20 May 2011 | Lindsay Clark
The UK government’s decision to halve carbon dioxide
emissions by 2027 offers procurement managers a strong signal to ensure climate
change is on their suppliers’ agenda.
Earlier this week, energy and climate change secretary Chris
Huhne announced the government’s fourth carbon budget, which introduces a
commitment to reduce carbon emissions by 50 per cent from 1990 levels, before
2027. “We are working up a package of measures to be announced by the end of
the year to help energy-intensive industries adjust to the low-carbon
industrial transformation while remaining competitive,” he said.
Frances Way, programme director of the Carbon DisclosureProject, said the commitment would help businesses think ahead in managing
their suppliers. “But there is still a little bit of uncertainty about what the
policies will be to deliver on it. Whether companies will have targets that
include their own supply chain or not – we’re not clear on that at the moment,”
However, decarbonising the global economy was “the first
predictable industrial revolution” the world had seen, she said.
“We already see a number of leading companies setting expectations
for their suppliers to show that they are increasing energy efficiency and
thinking about producing low-carbon products. I think in terms of
competitiveness for suppliers, the market is already signalling that it is
moving in that direction ahead of regulation.”

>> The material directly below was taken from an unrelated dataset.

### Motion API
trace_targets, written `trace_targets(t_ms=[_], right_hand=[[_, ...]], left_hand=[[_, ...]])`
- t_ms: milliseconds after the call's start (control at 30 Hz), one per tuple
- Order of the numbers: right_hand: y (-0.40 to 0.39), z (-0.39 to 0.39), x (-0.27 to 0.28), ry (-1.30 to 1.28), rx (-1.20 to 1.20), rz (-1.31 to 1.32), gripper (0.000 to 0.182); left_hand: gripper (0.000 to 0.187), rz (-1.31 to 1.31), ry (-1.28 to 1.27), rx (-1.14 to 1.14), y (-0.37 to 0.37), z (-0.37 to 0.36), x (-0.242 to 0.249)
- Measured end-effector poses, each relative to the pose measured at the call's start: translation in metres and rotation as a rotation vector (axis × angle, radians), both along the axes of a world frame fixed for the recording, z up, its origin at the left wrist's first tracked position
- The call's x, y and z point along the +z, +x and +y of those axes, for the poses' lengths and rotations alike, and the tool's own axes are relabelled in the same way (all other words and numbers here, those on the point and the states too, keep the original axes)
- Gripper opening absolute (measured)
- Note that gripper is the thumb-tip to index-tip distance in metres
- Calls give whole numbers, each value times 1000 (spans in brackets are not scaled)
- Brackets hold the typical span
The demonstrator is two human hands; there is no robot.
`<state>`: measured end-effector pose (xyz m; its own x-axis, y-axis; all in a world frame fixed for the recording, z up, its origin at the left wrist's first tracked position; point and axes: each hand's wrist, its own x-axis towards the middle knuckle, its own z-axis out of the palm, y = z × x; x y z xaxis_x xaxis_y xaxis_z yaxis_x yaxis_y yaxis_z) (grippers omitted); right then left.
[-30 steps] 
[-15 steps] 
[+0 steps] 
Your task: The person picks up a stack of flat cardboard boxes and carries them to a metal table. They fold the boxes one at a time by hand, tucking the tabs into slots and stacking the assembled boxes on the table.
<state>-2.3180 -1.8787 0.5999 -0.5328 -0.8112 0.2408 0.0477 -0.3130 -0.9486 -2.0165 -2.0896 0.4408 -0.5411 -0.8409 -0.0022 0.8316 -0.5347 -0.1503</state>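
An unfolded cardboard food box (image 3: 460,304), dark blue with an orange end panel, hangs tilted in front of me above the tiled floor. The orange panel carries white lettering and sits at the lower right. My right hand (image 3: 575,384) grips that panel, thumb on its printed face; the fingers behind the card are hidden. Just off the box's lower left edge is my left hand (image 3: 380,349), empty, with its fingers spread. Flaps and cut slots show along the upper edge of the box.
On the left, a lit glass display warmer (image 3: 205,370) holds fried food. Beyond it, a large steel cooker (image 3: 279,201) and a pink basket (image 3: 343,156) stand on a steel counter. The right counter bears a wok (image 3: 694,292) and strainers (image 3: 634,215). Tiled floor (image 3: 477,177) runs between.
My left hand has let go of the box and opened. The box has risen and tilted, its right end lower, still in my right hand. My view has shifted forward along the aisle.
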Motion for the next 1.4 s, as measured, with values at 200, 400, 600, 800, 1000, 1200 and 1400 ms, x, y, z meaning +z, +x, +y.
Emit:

Earlier this week, sportswear manufacturer Puma published
its first Environmental Profit and Loss
Account, including an analysis of water consumption and greenhouse gas
emissions in its supply chain. The firm calculated that the environmental
impact of its own operations translates to the equivalent of €7.2 million (£6.33
million) while an additional €87.2 million (£76.70 million) falls upon four
tiers of its supply chain.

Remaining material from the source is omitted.